Esta noche me he despertado cuatro veces. He tenido pesadillas en las que no podía respirar. He soñado que recaía y moría. He soñado que enfermaban Gabi y Roci. He pensado que esta es la primera de una serie de pandemias que se repetirán cada pocos años. He pensado que es la vida buscando su equilibrio. He pensado en el discurso del agente Smith en Matrix: nosotros somos el virus. He visto en las noticias a los políticos de derecha que llevan años intentando cargarse la sanidad pública hablar de levantar monumentos para “nuestros héroes”. Y tengo miedo. Me duelen los brazos como cuando veo que mi hijo se acerca al borde de la azotea. Me sudan las manos. Tengo miedo de esta desconexión insondable y pesada conmigo mismo. Tengo miedo de no poder cerrar los ojos sin pensar en lo que debo hacer. Tengo miedo de no estar a la altura del valor que han mostrado Roci y Gabi. Tengo miedo de que nada cambie. Tengo miedo de que nada cambie en mí, nunca.
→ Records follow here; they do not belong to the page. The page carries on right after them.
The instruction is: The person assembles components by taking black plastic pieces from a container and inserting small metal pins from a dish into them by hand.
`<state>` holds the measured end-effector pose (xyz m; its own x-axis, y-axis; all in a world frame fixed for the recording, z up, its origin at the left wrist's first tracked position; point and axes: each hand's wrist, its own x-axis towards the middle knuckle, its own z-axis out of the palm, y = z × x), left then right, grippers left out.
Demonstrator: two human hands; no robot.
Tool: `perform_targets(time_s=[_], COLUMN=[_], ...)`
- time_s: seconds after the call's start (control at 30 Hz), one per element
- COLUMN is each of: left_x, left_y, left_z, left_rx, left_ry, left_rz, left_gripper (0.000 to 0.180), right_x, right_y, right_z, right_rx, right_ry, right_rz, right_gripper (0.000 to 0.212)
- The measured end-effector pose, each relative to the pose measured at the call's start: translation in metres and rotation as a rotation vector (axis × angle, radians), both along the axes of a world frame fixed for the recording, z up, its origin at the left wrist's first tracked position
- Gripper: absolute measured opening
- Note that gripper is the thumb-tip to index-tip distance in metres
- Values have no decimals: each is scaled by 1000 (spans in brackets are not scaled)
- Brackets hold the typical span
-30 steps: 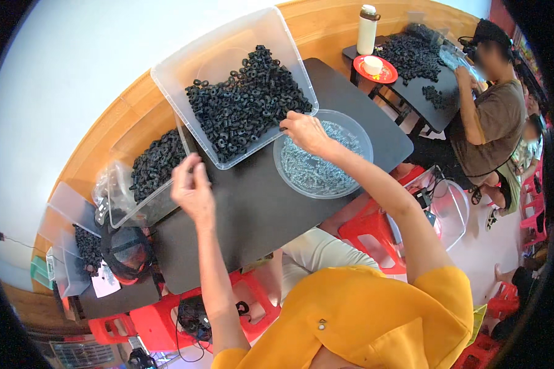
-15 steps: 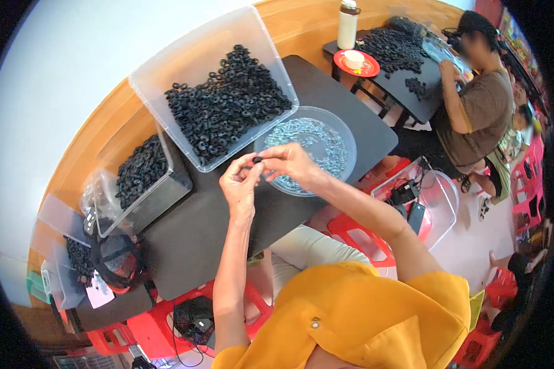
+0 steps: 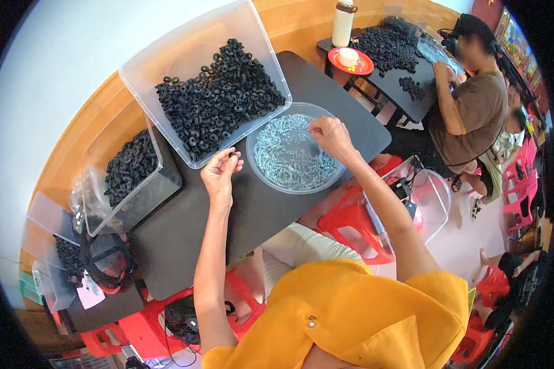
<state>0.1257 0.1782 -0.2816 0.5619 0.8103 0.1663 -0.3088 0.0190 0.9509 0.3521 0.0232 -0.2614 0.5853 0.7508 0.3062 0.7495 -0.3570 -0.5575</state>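
My left hand (image 3: 219,179) is closed, pinching a small black ring-shaped part (image 3: 234,154) between thumb and fingertips over the table. My right hand (image 3: 332,138) reaches over a round clear tub (image 3: 297,192), its fingers pinched together above the far right side. Small shiny silvery pieces (image 3: 277,157) cover much of the tub's bottom; what my right fingertips hold, if anything, is too small to make out. Behind my left hand stands a large clear bin (image 3: 194,61) with a heap of black ring-shaped parts (image 3: 218,104).
A second clear bin (image 3: 157,195) of black parts (image 3: 131,166) is at the left on the dark table (image 3: 172,246). To the right, a person (image 3: 471,117) handles things at another table with black parts (image 3: 391,49), a red plate (image 3: 351,61) and a bottle (image 3: 343,24).
My hands, together around the black part before, are now apart. The right one has moved right over the tub, while the left keeps the black part and has shifted slightly left.
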Motion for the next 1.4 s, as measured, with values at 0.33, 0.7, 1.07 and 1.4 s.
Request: perform_targets(time_s=[0.33,0.7,1.07,1.4], left_x=[-3,-3,-4,-5], left_y=[1,-5,-10,-11], left_z=[-24,-22,-20,-16], left_rx=[-41,-49,57,105], left_ry=[12,-13,38,117], left_rz=[-7,-55,-58,-58], left_gripper=[21,26,20,20], right_x=[-3,-2,-76,-101], right_y=[13,10,44,59], right_z=[-21,-7,21,19], right_rx=[-138,140,205,200], right_ry=[-208,-145,244,42], right_rz=[45,108,467,500], right_gripper=[7,6,9,8])
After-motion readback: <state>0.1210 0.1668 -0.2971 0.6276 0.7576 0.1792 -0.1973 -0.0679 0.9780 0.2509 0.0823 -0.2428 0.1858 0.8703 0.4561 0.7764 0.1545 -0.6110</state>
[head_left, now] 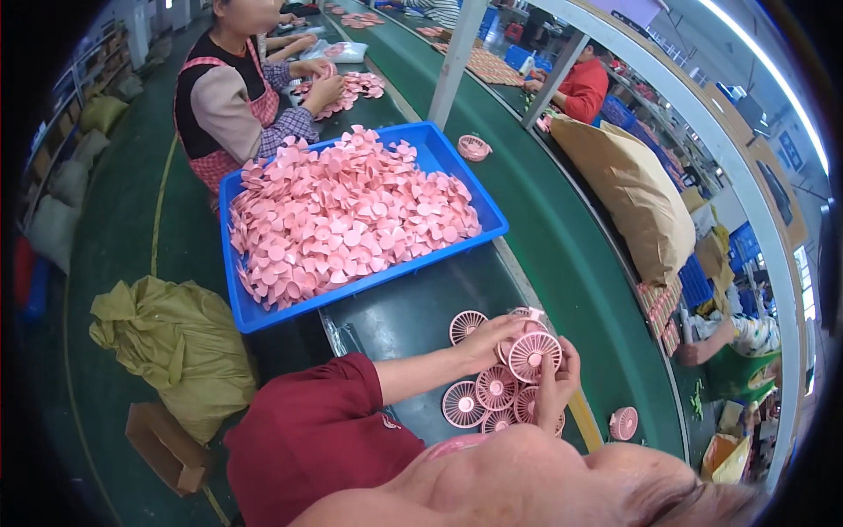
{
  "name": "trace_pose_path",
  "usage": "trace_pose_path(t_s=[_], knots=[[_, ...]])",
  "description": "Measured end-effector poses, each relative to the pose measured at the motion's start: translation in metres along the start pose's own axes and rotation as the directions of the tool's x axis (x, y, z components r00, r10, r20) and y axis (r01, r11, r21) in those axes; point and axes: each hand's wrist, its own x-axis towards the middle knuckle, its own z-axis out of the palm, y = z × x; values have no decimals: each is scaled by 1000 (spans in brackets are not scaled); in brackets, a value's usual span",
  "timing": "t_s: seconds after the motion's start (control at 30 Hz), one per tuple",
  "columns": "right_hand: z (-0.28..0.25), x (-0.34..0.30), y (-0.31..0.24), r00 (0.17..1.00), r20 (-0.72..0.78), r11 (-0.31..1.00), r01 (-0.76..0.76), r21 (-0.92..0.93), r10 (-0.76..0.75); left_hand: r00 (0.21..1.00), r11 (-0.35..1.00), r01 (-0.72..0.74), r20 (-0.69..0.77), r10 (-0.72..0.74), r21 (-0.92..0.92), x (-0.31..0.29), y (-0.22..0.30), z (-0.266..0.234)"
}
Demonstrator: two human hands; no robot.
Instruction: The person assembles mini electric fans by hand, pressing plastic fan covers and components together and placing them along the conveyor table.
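Observation:
Both hands hold a pink mini fan head between them, its round slotted guard (534, 356) facing up toward me. My left hand (486, 344) is closed around its far left side, where part of the pink housing (532, 318) shows behind the guard. On the near right, my right hand (558, 383) grips the guard's edge, thumb across its face. The blade inside, if any, is hidden. Just under my hands lie several loose pink fan guards (463, 404), some overlapping. One more guard (468, 327) lies beside my left fingers.
A blue tray (369, 285) heaped with pink fan blades (351, 220) stands ahead. Right of me runs a green conveyor belt (549, 255) carrying pink fan heads (623, 423). A co-worker (237, 105) handles pink parts at far left. A green sack (176, 351) and cardboard box (167, 448) lie left.

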Motion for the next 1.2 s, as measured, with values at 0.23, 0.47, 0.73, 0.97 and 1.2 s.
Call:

Mi amigo Robert me ha mandado para la convalecencia unos capítulos de The Mandalorian, la serie sobre un cazarrecompensas del universo de Star Wars. La veo con la mascarilla puesta, en el aislamiento que comparto ahora con mi hije Coco. En un escena una mujer le pregunta al protagonista por qué nunca se saca el casco. “Entonces ¿qué pasa si te sacas esa estúpida cosa? ¿vendrá alguien a matarte?”. “No —responde él— simplemente no podré volver a ponérmela nunca”. Lo sé. Y tengo miedo.